Il Comune tra i primi in Umbria a usare l’Archivio nazionale. Il sindaco Toniaccini: “Un orgoglio per la città”
Deruta archivia – è proprio il caso di dirlo – i vecchi registri di carta. Con un finanziamento di circa 9mila euro ottenuto dal PNRR (Missione 1.4.4), il Comune ha ultimato le operazioni di aggiornamento e integrazione dei software in uso, chiudendo definitivamente la stagione dei faldoni e delle firme a penna per lo stato civile.
Il passaggio, operativo già da alcune settimane, fa di Deruta uno dei pionieri in provincia di Perugia: terzo comune in ordine di tempo a firmare digitalmente atti di nascita, matrimonio e morte con piena validità legale.
“Un risultato che ci rende orgogliosi – spiega il sindaco Michele Toniaccini – frutto della determinazione dei nostri uffici e di un’occasione colta al volo grazie ai fondi del PNRR. Essere tra i primi in Italia a usare la piattaforma dell’Archivio nazionale di Stato Civile è un segnale chiaro di quanto crediamo nell’innovazione”.
Concretamente, per i cittadini di Deruta la digitalizzazione significa meno code e più velocità: le certificazioni saranno consultabili online, mentre gli ufficiali di stato civile di tutta Italia potranno accedere in tempo reale agli atti registrati sul portale ANSC.
Il Comune non si è limitato a fare il compitino: Deruta è stato scelto come esempio virtuoso anche fuori regione.

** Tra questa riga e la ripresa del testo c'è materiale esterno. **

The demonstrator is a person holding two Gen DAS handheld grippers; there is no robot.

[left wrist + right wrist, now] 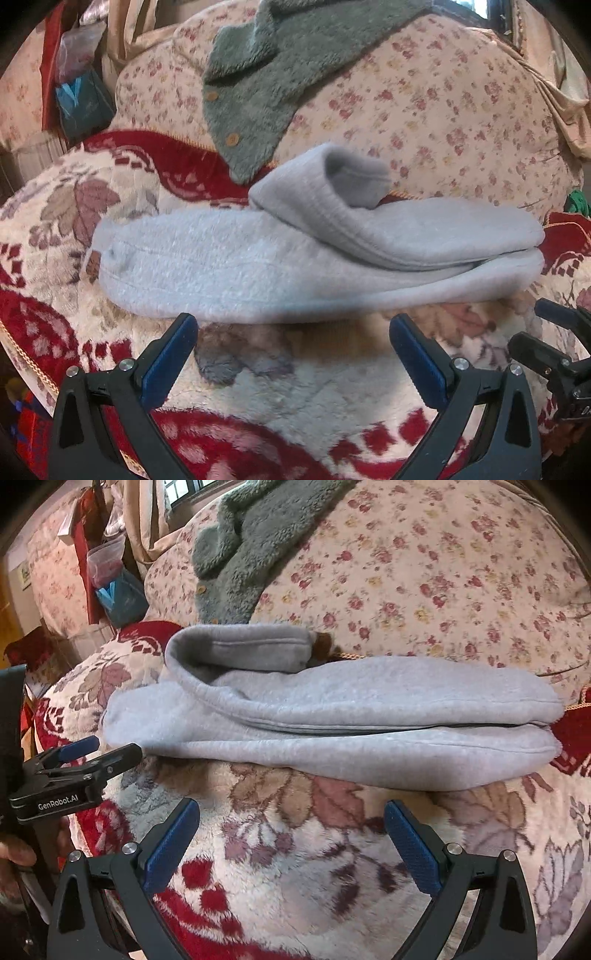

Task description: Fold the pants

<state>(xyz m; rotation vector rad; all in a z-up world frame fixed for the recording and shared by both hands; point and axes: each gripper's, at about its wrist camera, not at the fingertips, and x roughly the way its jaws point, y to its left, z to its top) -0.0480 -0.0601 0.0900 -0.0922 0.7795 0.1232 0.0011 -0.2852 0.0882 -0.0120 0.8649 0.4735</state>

L’11 luglio, il dirigente comunale Gabriele De Dominicis, ufficiale di stato civile esperto, ha raccontato la transizione digitale derutese durante il primo workshop nazionale dedicato ai nuovi scenari dei servizi demografici, tenutosi a Matelica.
“Un riconoscimento importante – aggiunge Toniaccini – che valorizza la professionalità del nostro personale e la capacità di fare squadra per modernizzare i servizi”. Deruta, insomma, lascia la carta al passato e guarda al futuro.